Rodeado de un bobo, un mudo y un ciego
-adornos monstruosos del negocio-,
esperas tu turno en la barbería.
Ellos te llevan la ventaja
de estar fuera del tiempo.
Sagrados y consagrados
por una muerte en vida,
nada podría herirlos.
Pero tú existes, existes a medias,
en una extraña manera de existir.
De los muchos paraísos de este mundo,
ninguno te tocó en suerte.
Tu papel es testificar
el tremendo gozar de los otros,
y mediante la palabra, convertir
ese gozo en algo más sublime.
Y mientras embellezco al prójimo,
me voy afeando hasta adquirir la máscara grotesca
de quien existe a medias, sufre en el cepo de sus días
imaginarios, y su máscara corroe su cara verdadera.
Tú no podías ser tú.
Si veías un árbol no era un árbol,
era algo indescifrable.
Algo que, indescriptible, venía a ser tu otro yo.
Entretanto los frutos del paraíso terrenal
se alejaban de ti en una barca negra
construida con palabras herméticas,
tan indescifrables como tú mismo.
Ahora el barbero esgrime la navaja,
y se dispone a afeitar al cliente ciego,
quien experimenta casi el orgasmo
cuando la navaja le roza la nuez.
Pero es un cliente, y la navaja es inofensiva.
No se abatirá en la yugular ni segará su vida.
Pero yo veo ríos de sangre,
al barbero convertido en Jack el destripador,
al ciego, como una mujer fatal, recibiendo su merecido.
La escena es tan perfecta, tan propicia.
Acá el espejo multiplica las pasiones,
un asiento es la cama de la concupiscencia,
y esta toalla un raudal de lágrimas.
El amante traicionado esgrime la navaja.
Hay que ver cómo se superpone un barbero
a un hombre loco de pasión,
y un cliente ciego, a una cortesana degollada.
Lo irreal es realidad, lo minúsculo, grandioso.
Y aunque nadie se percate, acabo de transformar el mundo.
Mío tan sólo, intemporal.
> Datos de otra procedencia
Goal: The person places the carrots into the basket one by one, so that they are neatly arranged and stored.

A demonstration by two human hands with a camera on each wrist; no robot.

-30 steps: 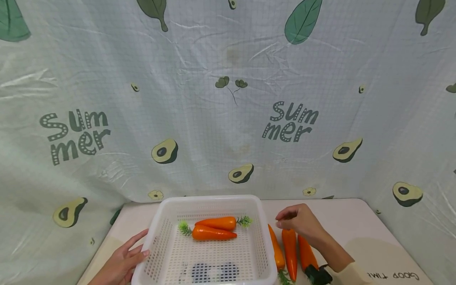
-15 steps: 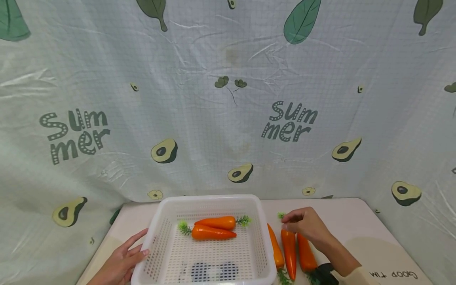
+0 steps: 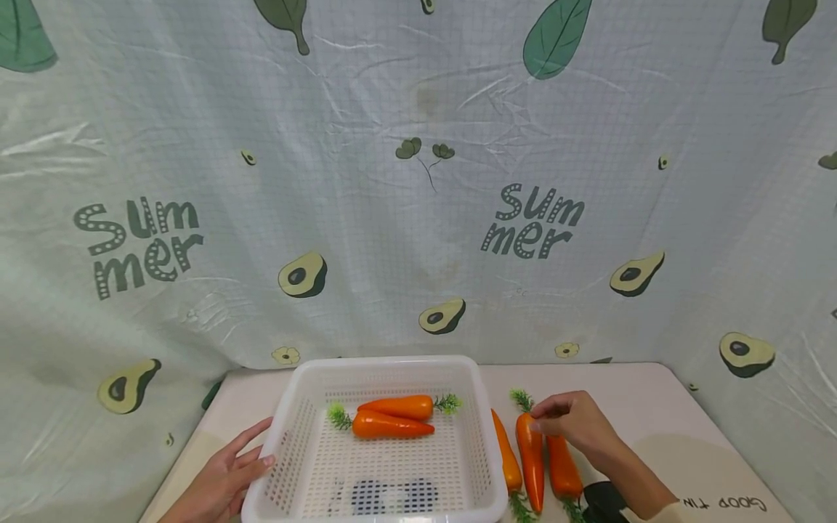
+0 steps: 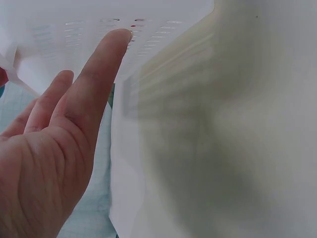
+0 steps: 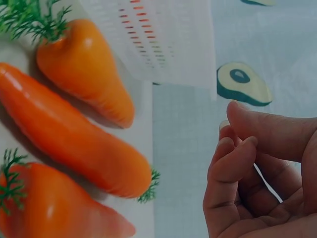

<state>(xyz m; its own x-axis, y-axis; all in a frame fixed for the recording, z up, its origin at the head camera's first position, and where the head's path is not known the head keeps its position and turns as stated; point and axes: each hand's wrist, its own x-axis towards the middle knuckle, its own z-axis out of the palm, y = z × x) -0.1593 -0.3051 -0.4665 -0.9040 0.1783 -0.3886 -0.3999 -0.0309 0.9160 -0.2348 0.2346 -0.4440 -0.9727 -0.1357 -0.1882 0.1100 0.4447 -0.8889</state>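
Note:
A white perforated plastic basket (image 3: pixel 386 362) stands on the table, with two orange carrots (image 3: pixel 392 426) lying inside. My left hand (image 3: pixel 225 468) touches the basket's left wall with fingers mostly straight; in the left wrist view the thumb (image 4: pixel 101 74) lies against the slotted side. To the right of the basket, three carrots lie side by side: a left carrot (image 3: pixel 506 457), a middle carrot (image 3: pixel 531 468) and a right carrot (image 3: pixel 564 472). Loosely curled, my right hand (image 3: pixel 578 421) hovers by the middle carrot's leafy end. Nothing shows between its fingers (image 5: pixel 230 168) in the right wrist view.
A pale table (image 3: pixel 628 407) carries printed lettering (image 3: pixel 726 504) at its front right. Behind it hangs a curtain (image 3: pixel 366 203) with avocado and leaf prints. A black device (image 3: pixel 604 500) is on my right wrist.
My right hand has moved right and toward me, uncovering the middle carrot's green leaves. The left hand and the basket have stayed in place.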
Ellos siguen intactos.
--Gracias -dice el ciego-. ¿Cuánto le debo?
Y el bobo repite: ¿Cuánto le debo?
Y se ríe sin saber de qué se ríe.
No lo ven. No pueden verlo.
Pero todos, ya fuera del tiempo, son figuras yacentes.
Las animo a medida que desarrollo la trama.
-Señor -me dice el barbero-. Es su turno.
-Señora -me dice el amante traicionado--, encomienda tu alma.
-Señor -me dice el barbero--, ¿lo afeito?
-Señora -me dice el amante traicionado--, voy a degollarla.
Brota la sangre de mi carótida, tiemblo como un poseso.
-¿Se siente mal, señor?, me pregunta el barbero inocente.
Perfectamente afeitado abandono la barbería,
y perfectamente degollado me llevan a la morgue.
Un mundo gelatinoso en el que resbalo a cada paso
me envuelve en sus oleadas de realidad luminosas.
El tiempo deja de transcurrir, aunque el sol
se ha ocultado, y la noche no existe.
El barbero lee en su casa el periódico,
el mudo traga su bocado, el ciego se sumerge en el sueño,
con sus alaridos puebla el idiota la plaza desierta.
Pero todos ellos, sin saberlo siquiera,
siguen por una avenida mi cortejo fúnebre:
soy una puta famosa que acaba de ser degollada.